En 2011, Timeanddesire a été invité à rejoindre No New Enemies, réseau international des artistes urbains en Belgique. St Marie a aussi présenté différents courts métrages lors du Toronto Urban Film Festival en 2011 et 2012 et a présenté plusieurs projets d’interventions urbaines pour l’événement Art on the Danforth 2012. Ses œuvres ont été aussi sélectionnées par le magasine Prefix Photo Journal en 2011. Elle a obtenu une subvention en tant qu’artiste émergente en 2010 et 2012 du Conseil des arts de l’Ontario, ainsi qu’une autre du Conseil des Arts du Canada en 2012.

DIDIER CHARETTE
Jeune professionnel des communications médiatiques, Didier Charette est bachelier de l’Université de Montréal.
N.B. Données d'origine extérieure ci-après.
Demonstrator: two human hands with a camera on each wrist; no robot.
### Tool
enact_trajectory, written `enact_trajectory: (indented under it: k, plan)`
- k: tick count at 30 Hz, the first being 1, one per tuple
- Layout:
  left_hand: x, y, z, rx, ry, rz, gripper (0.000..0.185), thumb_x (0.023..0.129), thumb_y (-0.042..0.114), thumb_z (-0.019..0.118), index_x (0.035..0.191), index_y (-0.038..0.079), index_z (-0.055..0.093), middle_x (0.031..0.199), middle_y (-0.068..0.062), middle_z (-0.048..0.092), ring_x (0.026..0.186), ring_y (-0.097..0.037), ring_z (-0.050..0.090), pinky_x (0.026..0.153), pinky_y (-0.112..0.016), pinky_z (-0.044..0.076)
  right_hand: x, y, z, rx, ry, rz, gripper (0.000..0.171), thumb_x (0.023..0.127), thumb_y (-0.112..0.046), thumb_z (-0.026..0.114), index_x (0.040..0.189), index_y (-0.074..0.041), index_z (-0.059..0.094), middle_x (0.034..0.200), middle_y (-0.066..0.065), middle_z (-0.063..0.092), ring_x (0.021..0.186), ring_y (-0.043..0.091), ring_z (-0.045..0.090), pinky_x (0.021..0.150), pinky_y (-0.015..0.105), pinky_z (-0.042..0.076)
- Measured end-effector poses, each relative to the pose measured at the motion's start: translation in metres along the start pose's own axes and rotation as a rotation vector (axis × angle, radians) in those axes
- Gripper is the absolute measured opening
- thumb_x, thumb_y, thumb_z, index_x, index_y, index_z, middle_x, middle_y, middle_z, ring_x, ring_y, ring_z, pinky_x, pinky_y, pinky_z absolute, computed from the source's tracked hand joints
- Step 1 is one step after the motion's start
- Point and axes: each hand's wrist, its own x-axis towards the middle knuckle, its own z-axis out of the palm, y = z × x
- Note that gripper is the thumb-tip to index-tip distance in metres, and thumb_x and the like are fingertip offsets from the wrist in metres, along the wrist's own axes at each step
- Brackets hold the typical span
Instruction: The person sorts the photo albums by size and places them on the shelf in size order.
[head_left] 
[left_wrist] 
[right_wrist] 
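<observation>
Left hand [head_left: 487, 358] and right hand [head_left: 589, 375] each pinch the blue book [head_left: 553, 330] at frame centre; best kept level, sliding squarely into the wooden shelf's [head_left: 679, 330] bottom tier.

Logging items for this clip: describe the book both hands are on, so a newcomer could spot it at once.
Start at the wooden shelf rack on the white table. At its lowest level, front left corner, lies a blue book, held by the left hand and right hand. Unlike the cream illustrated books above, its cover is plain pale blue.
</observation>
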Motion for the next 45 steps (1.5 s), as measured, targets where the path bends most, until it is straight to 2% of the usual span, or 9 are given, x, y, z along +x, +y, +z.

Depuis son enfance, le réalisateur né à Hawkesbury, Ontario a cherché à explorer les limites des outils de communication. Il a notamment travaillé comme journaliste pigiste, réalisateur, photographe, directeur artistique et reporter au sein de plusieurs médias. Son expérience lui permet aujourd’hui de prendre d’assaut la Ville Reine en tant que réalisateur/producteur de BRBR (www.tfo.org/brbr), une nouvelle émission multiplateforme francophone sur la musique émergente canadienne pour le Groupe Média TFO.